If authorities get wind of this, which is really a very easy thing considering the smell, they come to the location and demand the citizens to deal with the problem. Now there are three scenarios: one is that the citizens don't mind the problem, buy some dirt and burry the gutter and start digging another one. Obviously they would need to buy off the “very concerned” authorities with a few thousand riyals for Qat. The second scenario is that the people really want to do it right, so they ask the authorities to build them a modern sewage system. Then they have to fill an application, sign and stamp it by X, Y, and Z, and cough up thousands of Riyals. The government workers would then dig up the whole road, break the asphalt, stop the cars from coming and going for weeks, and worse the people would have to go somewhere else when they have to “go”. Eventually the neighbourhood would have their sewage system and a very messy street.

Then after a few of months, when the authorities remember that they need to fix the electricity connections, or the phone cables, or anything else underground, they would dig the whole thing all up again and work on it for several weeks.
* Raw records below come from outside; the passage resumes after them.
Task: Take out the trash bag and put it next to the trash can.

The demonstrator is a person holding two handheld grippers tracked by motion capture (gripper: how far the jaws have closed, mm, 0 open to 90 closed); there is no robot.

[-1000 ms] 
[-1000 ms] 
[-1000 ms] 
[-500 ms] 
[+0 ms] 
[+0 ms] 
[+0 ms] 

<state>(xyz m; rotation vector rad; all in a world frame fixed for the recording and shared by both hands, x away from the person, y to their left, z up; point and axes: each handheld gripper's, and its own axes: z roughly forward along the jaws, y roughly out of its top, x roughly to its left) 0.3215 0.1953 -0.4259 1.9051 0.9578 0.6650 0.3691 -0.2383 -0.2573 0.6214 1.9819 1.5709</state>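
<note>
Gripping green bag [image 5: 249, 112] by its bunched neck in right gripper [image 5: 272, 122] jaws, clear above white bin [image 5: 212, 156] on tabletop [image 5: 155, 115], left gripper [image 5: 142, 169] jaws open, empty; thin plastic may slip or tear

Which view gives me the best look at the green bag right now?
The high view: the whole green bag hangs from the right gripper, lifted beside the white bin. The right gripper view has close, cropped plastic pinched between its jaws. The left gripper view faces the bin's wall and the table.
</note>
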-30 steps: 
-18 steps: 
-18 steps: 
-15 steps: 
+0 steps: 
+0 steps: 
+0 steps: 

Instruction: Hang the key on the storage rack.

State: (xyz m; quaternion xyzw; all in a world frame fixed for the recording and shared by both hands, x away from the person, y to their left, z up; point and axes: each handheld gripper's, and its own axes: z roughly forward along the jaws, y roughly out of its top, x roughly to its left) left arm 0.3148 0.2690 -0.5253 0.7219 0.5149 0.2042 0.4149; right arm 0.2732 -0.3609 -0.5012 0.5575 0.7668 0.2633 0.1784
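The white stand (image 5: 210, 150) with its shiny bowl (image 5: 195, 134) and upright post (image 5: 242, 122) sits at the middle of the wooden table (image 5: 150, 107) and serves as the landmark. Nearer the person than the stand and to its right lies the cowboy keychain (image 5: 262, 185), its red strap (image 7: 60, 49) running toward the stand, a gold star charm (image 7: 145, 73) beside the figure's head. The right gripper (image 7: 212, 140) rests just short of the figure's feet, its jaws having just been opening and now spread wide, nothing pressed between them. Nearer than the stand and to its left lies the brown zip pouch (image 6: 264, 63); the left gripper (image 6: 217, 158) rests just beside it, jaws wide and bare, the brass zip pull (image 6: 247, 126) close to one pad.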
Finally the third scenario is that the stuffed gutter would spill its contents into the surface, cause diseases and break the texture of the ground causing the death of an innocent child or an Iraqi woman in a cab minding her own business.

We are still waiting to see who will win in the finger pointing competition to identify the culprit behind this mess. As for me, I would advice you to try as much as possible to walk against the walls, for you can't be safe enough. But then again if a gutter could open, it is very likely that a wall would collapse on your head. Perhaps better to use one of inspector Gadget's flying hats and manoeuvre your way around the city from above. Well, what do you know? This way you can even avoid traffic too.